** PROBLEM DESCRIPTION **
Write the listing out again word for word, skipping each picture.

+++++

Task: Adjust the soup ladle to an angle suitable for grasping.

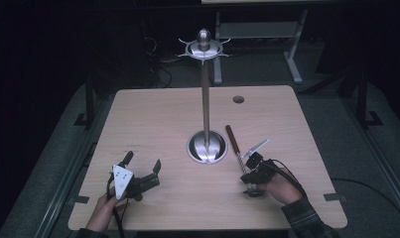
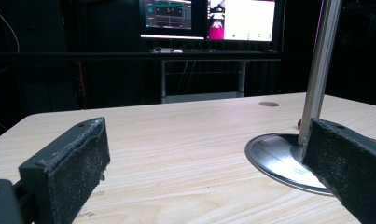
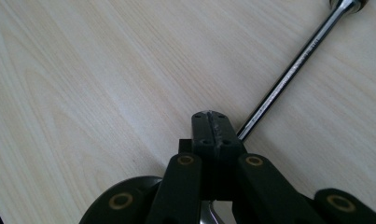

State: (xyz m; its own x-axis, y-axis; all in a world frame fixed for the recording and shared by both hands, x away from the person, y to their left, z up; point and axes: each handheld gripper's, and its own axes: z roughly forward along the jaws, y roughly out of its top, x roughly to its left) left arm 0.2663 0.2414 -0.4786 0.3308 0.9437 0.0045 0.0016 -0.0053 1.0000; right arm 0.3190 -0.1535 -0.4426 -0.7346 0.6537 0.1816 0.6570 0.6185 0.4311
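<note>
A steel stand has its round base [image 1: 206,147] at the table's middle, and its pole rises to a hooked top [image 1: 203,47]. Just right of the base lies a long utensil with a red-brown handle [image 1: 231,136] and a thin metal shaft [image 3: 288,74]. My right gripper [image 1: 247,161] is shut on the near part of that shaft, and its closed jaws [image 3: 212,128] point down at the wood. At the front left my left gripper [image 1: 143,162] rests low, open and holding nothing. Its wide-spread pads [image 2: 69,168] frame the stand's base [image 2: 279,158].
The light wooden table [image 1: 153,119] has a cable hole [image 1: 238,99] at its back right. Behind it stand a desk frame [image 1: 257,29] and lit monitors [image 2: 206,18]. Bare wood lies between the two grippers and left of the stand.
</note>
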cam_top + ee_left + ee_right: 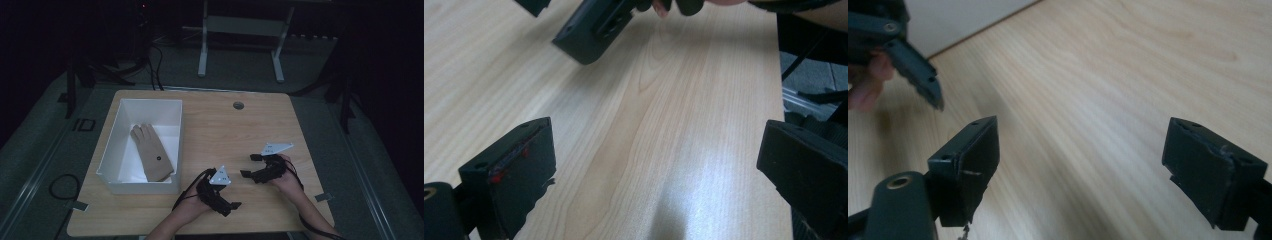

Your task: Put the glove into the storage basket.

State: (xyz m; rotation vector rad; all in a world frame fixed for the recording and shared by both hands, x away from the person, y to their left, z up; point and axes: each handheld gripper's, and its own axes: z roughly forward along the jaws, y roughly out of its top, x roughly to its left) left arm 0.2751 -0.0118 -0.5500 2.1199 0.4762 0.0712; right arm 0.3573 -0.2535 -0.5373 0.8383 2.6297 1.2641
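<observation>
A tan glove (151,151) lies flat inside a white box (170,107) on the left half of the wooden table (250,125). My left gripper (231,207) rests low near the front edge, just right of the box, and is open with nothing between its jaws (661,170). My right gripper (250,165) sits a little farther back and to the right, pointing left, also open and empty (1090,162). In each gripper view the jaws frame bare wood. The right gripper's jaw tip (594,27) shows in the left gripper view, and the left gripper (913,65) shows in the right gripper view.
A round cable hole (238,105) sits near the table's far edge. The white box's wall (963,20) lies beyond my right gripper. A pale desk frame (240,30) stands on the floor behind the table. Cables (62,187) lie on the floor at left.
</observation>
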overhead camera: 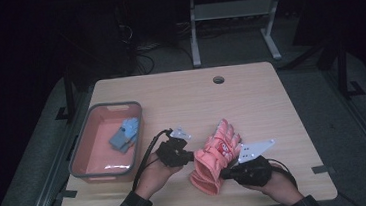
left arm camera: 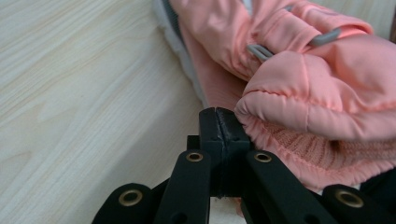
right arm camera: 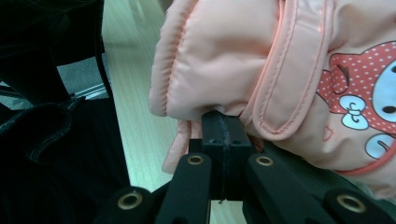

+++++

** RESULT OF THE TASK **
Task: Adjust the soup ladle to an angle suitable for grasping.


State: (xyz m; its own x-axis, y-axis; all in a world frame fixed for the recording and shared by both hands, x away from the person, y to their left, z up; point and axes: each handheld gripper's, and its own axes: z roughly forward along the jaws, y roughly out of its top, x roughly to its left) left arm 0.2663 0.2414 -0.4786 0.3308 0.9437 0.0045 0.0016 -0.0053 1.0000; right arm 0.3190 -0.1535 -0.4426 -0.7346 0.6537 0.1816 0.6570 0.6185 0.4311
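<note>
A steel stand has its round base [image 1: 206,147] at the table's middle, and its pole rises to a hooked top [image 1: 203,47]. Just right of the base lies a long utensil with a red-brown handle [image 1: 231,136] and a thin metal shaft [image 3: 288,74]. My right gripper [image 1: 247,161] is shut on the near part of that shaft, and its closed jaws [image 3: 212,128] point down at the wood. At the front left my left gripper [image 1: 143,162] rests low, open and holding nothing. Its wide-spread pads [image 2: 69,168] frame the stand's base [image 2: 279,158].
The light wooden table [image 1: 153,119] has a cable hole [image 1: 238,99] at its back right. Behind it stand a desk frame [image 1: 257,29] and lit monitors [image 2: 206,18]. Bare wood lies between the two grippers and left of the stand.
</note>
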cam_top + ee_left + ee_right: 

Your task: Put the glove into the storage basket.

State: (xyz m; rotation vector rad; all in a world frame fixed for the recording and shared by both hands, x away from the person, y to their left, z up; point and axes: each handheld gripper's, and its own axes: z roughly forward along the jaws, y roughly out of its top, x roughly to its left) left arm 0.2751 -0.0118 -0.5500 2.1199 0.4762 0.0712; right arm 0.3573 -0.2535 -0.5373 0.8383 2.6297 1.2641
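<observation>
A tan glove (151,151) lies flat inside a white box (170,107) on the left half of the wooden table (250,125). My left gripper (231,207) rests low near the front edge, just right of the box, and is open with nothing between its jaws (661,170). My right gripper (250,165) sits a little farther back and to the right, pointing left, also open and empty (1090,162). In each gripper view the jaws frame bare wood. The right gripper's jaw tip (594,27) shows in the left gripper view, and the left gripper (913,65) shows in the right gripper view.
A round cable hole (238,105) sits near the table's far edge. The white box's wall (963,20) lies beyond my right gripper. A pale desk frame (240,30) stands on the floor behind the table. Cables (62,187) lie on the floor at left.
</observation>
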overhead camera: 
left arm camera: 
right arm camera: 

This exercise is complete.